The problem – The word "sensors" occurs in some of the lines below; copy each of those lines.

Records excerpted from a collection
[Start of section]

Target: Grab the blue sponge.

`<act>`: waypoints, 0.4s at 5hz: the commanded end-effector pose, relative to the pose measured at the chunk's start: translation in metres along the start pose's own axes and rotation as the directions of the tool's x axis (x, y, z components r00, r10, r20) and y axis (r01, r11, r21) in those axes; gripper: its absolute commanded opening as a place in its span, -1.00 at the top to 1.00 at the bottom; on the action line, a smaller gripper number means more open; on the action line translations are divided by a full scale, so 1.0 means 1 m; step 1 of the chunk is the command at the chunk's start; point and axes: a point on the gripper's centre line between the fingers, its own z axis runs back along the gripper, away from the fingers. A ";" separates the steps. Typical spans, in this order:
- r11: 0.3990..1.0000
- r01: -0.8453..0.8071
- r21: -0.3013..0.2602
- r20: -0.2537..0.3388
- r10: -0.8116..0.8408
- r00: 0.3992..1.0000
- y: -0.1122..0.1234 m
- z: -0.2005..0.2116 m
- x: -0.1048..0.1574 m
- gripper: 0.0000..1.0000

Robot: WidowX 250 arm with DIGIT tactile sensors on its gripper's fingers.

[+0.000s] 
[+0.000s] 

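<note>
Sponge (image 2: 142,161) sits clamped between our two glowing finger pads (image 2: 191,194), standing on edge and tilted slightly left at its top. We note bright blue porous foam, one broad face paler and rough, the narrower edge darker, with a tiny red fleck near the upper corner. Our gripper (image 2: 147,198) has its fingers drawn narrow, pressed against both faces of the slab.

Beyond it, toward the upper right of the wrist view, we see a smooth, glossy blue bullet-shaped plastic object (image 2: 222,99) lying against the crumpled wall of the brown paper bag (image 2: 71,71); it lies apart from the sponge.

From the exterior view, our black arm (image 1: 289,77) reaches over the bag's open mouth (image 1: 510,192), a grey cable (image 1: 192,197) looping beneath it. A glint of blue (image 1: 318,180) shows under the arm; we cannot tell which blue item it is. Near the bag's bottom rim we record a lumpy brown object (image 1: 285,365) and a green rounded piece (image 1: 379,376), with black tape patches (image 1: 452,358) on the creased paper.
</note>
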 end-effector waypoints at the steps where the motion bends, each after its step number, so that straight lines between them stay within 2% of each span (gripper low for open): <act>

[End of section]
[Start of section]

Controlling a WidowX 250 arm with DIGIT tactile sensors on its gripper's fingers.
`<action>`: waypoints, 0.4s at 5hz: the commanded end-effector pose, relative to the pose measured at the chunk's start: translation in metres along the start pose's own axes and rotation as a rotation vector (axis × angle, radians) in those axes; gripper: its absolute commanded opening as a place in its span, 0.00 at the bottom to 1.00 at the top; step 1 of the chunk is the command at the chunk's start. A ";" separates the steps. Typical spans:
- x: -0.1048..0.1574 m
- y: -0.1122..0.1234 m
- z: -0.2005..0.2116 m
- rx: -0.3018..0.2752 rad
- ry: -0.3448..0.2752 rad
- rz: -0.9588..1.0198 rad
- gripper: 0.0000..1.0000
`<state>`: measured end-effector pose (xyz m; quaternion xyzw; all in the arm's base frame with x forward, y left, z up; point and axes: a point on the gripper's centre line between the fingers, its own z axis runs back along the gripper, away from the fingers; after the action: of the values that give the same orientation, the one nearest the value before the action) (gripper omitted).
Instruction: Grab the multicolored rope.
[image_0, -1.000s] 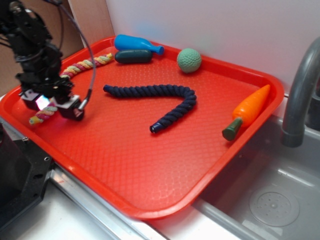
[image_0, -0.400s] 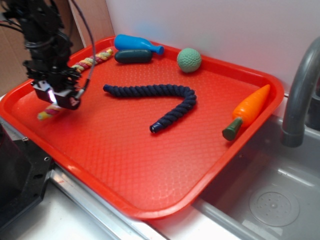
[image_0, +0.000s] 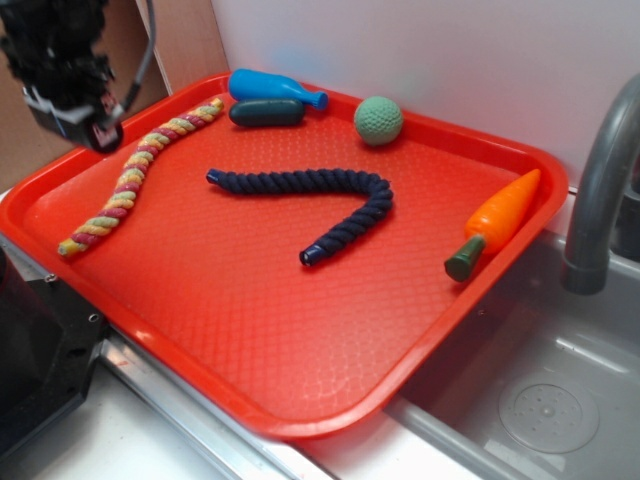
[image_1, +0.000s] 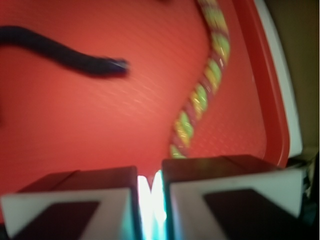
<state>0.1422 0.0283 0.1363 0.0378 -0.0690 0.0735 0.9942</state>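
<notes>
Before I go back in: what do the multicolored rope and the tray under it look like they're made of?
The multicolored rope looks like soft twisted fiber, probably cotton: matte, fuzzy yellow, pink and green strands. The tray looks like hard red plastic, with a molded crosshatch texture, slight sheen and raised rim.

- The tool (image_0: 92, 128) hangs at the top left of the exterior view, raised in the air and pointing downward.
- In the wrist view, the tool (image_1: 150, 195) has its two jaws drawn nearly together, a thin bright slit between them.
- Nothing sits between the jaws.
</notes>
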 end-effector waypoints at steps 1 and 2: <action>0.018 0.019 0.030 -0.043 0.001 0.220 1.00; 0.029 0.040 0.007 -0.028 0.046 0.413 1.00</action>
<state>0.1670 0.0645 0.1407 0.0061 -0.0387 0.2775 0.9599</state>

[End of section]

Worked solution –
Robot: WidowX 250 arm with DIGIT tactile sensors on its gripper's fingers.
Controlling a WidowX 250 arm with DIGIT tactile sensors on its gripper's fingers.

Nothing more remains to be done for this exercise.